“I’ll say.” I handed him my bowling-ball helmet. “I can’t even imagine how far it is to electricity, much less lights that would interfere with the stars.”

Gavin unpacked the leather satchel with water and sandwiches and the folder with our assignment. He handed these to me and untied a blanket from the other side.

“Flashlight?” I asked.

“Right.” He dug around in a little box attached behind the seat. “Got it.”

We tramped across the parched earth that crunched with dried grass punctuated with tumbleweeds. “Looks like a good place to leave a body,” I said.

He laughed. “You might want to learn to ride the bike before you bump me off in the middle of nowhere.”

“Point taken.”

We scrambled up an embankment to a plateau, which was only a few yards wide but plenty big enough to spread a blanket and our meager things. The wind whipped in random bursts. I tucked the folder beneath the edge of the blanket to keep it safe and laid the food on a corner. “Now we just wait for dark?”

“Time for that body massage,” Gavin said and sat next to me, pulling me between his legs.

His hands worked the muscles of my shoulders, and I relaxed into him. The sun burned yellow on the horizon, just taking its first tentative dip behind a set of hills to the west. The ocean was long gone from our view, but the rolling landscape, barren and edged in scrubby trees and rock, offered a different brand of beautiful.

“We should have brought a camera,” I said.

“I can snap a shot with my phone,” Gavin said. “Crappy though it is.”

“Mine won’t take decent pictures at all. It’s too old,” I said.

He tugged his phone from a pocket. “First the sunset,” he said, snapping an image of the sun’s rays just starting to striate over the hills. Then he flipped the phone around. “And now us.” He laid his head against mine and took the shot.

Gavin turned the phone around. The picture was only of our chins and chests. “Fail!” I said, laughing.

“One more.” He held the phone out, angling it up a bit more. “I’m not practiced at selfies.”

“Me neither,” I said. “I’m not even on any of those social-media sites.”

“I know. I looked,” Gavin said.

I swallowed. I hadn’t wanted to be found, not by Gavin or anybody from my past. But now life was settling in again, back on track. Gavin snapped the shot, our happy faces backed by mountain and sky. It was the sort of thing you would post to your friends, but I didn’t do that. I couldn’t afford to be discovered, to be shared, to leave a trail. I had to live solely in the here and now.

Chapter 33: Gavin

I stared at the picture of Corabelle and me for a minute, trying to remember the last time we had an image together. We’d missed prom. I’d skipped graduation. It must have been some random shot. I didn’t have much of anything from those days, not even a snapshot of us. Just the picture of Finn from the funeral.

“So we’re on a plateau, right?” Corabelle asked.
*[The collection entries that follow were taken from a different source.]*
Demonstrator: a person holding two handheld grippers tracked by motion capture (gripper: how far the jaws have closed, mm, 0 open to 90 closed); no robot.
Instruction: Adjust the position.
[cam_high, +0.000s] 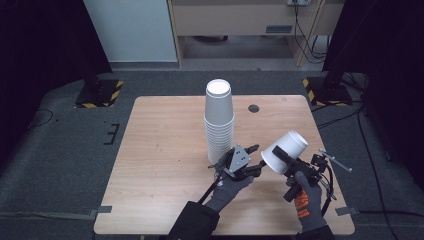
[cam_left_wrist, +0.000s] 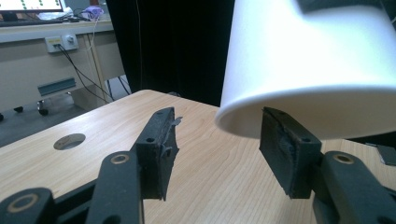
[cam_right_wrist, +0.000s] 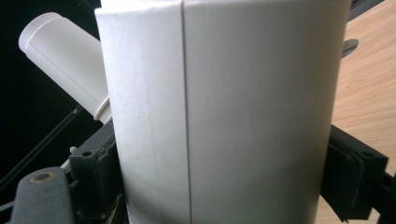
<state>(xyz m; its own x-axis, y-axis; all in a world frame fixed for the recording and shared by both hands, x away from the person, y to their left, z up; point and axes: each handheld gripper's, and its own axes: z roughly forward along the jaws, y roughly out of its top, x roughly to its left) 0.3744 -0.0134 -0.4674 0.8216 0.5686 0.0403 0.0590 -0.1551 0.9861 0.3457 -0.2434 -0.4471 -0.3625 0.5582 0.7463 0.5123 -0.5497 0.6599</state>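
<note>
No brand, label or readable writing shows on any cup or gripper.

On the pale wooden table (cam_high: 165, 150), left of centre, stands a tall stack of white paper cups (cam_high: 219, 120), mouths down, near the far edge. Just in front of its base the left gripper (cam_high: 252, 159) lies low over the tabletop with its grey three-cornered plate on top, held by a hand in a grey glove. Its jaws stand half spread with nothing between the pads (cam_left_wrist: 161, 144); the left gripper view shows the rolled rim of a single white paper cup (cam_left_wrist: 308, 65) hanging just above and beyond the right-hand pad, not touching it as far as can be told.

To the right, that cup (cam_high: 285, 151) is tilted, mouth toward the left gripper, pinched across its wall by the right gripper (cam_high: 280, 159), whose jaws press on both sides in the right gripper view (cam_right_wrist: 224, 112).

A small round dark hole (cam_high: 254, 108) sits in the table behind the cups. The right gripper view also shows the stack (cam_right_wrist: 65, 60) behind the held cup, while the left gripper view shows a desk with a wall socket (cam_left_wrist: 62, 43) beyond the table.
</note>
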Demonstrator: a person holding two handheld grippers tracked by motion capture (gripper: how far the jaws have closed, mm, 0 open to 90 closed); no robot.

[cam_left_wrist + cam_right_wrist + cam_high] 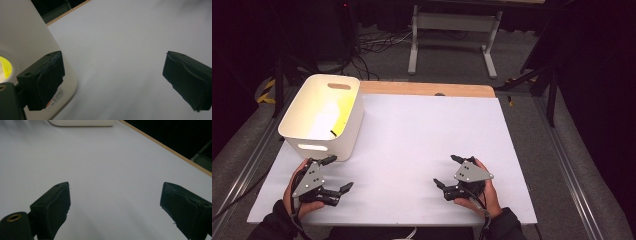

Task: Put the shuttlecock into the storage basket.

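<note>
A white plastic bin (323, 116) with handle slots stands at the table's left, something yellow glowing inside it. My left gripper (339, 174) is open just in front of the bin's near corner, held by a hand near the front left edge. In the left gripper view the bin's wall (27, 42) sits right behind one finger (43, 78), and nothing lies between the jaws. My right gripper (447, 171) is open near the front right, jaws pointing left over bare white surface. Its fingers (53, 206) are spread wide with nothing between them.
A white sheet (412, 145) covers the table, with a wooden strip (427, 89) showing along the far edge. Beyond the table are a grey stand (452, 30) and cables on the floor. The bin's base (80, 122) appears at the top of the right gripper view.
</note>
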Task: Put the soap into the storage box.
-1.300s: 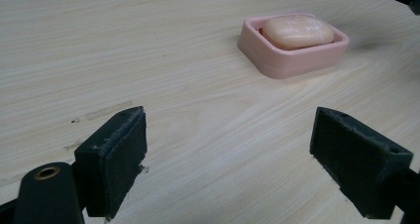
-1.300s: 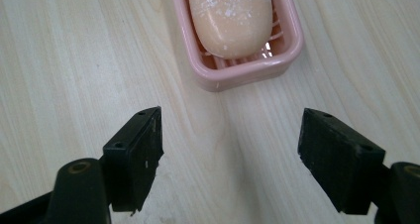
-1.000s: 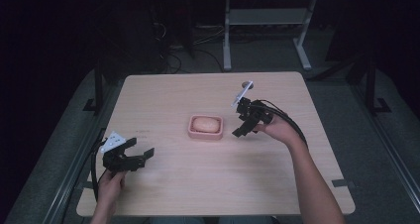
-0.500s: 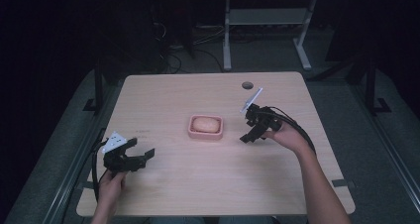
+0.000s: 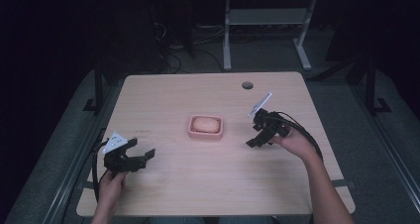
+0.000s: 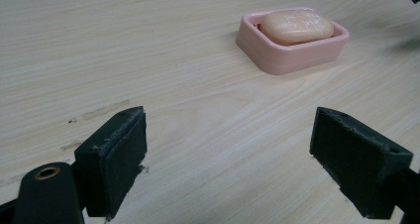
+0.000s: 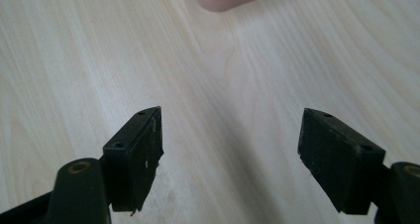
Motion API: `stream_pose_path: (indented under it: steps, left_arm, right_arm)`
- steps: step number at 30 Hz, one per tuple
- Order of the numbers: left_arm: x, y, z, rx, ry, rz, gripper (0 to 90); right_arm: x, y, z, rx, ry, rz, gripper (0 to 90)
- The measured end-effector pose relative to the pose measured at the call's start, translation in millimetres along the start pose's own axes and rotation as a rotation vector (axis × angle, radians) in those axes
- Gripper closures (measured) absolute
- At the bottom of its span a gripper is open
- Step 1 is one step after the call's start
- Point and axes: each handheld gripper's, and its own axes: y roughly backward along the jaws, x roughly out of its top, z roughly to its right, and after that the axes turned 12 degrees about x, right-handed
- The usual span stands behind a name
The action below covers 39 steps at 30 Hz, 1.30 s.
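Soap (image 5: 206,124) lies in a pink dish (image 5: 206,134) near the middle of the counter (image 5: 208,184), ahead of both tools and apart from each. The right tool (image 5: 254,140) hangs just beside the dish, its jaws spread wide and empty, pointing down toward the bare wood; in the right gripper view a corner of the dish sits at the far edge, ahead and a little to the left of the gap between the jaws. The left tool (image 5: 141,156) rests low over the counter, farther from the dish, jaws also wide and holding nothing; in the left gripper view the dish stands ahead and off to the right of the gap.

The main risk, as I judge it, is a misaligned approach by the right tool: the dish is not centred between its jaws, so one pad could strike the rim and shove the dish across the smooth wood. Soap is likely slippery; a squeeze on its rounded sides may squirt it out. Gripping the dish wall alone could tip it.
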Motion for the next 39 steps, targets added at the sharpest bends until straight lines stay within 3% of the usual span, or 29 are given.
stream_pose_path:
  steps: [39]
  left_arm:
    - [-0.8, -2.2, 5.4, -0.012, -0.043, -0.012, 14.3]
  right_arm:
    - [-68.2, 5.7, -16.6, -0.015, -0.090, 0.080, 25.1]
“Well, that would be a compliment to this little chink in the mountains.” I stretched out on the blanket, hands beneath my head. A few stars were already emerging in the twilight.

“So, Mr. Geology Major, tell me what it is then. A mesa?”

“Not really big enough to qualify for that either.”

Corabelle settled next to me. “So what created this little flat space?”

“Same as the mountains, tectonic shifts in the mantle. Pushed the ground upward.”

“But what makes it flat?”

I swiveled my head to take in the landscape around us. “Probably wind and erosion. We’re in the path of a natural tunnel, so it wore down faster than the hills around us. Although it could have been formed this way from the start, when the ground goes straight up while being pushed. Sedimentary rock tends to split.”

“Huh.” She laid her head on my shoulder, and I wanted to hold on to the moment forever.

“So, Gavin?” she asked.

“Yup.”

“What are you going to do with a degree in geology?”

I chuckled. “You mean if I ever manage to finish?”

“How many hours do you have?”

“About sixty.”

She sat up. “That’s all? Four years to get sixty hours?”

“I work full-time. I couldn’t take a full load.”

Corabelle settled back down. “Wow. You’ll be in San Diego for another four years easy, at that rate.”

I didn’t know what she was thinking, but it sounded like she was making plans around me. “I can transfer, if you want to go somewhere else.”

She got very still, and I wondered if I assumed too much. Only a week had passed — a very good week, and with crazy moments. I smiled to myself remembering the race down the library stairwell yesterday. We were good together. I couldn’t help but think we were back to our old plan. “Corabelle, you tell me what you want.”

Her face pressed into my shirt. I reached for her ponytail and twirled it in my fingers.

“I want to go back in time,” she said.

“And do what? Figure out which night got us Finn and not do it?”

She didn’t answer, so I stared up at the sky, growing darker to reveal more of the stars. I wouldn’t mind a trip to the past, at least to the funeral. “I wouldn’t go away,” I said.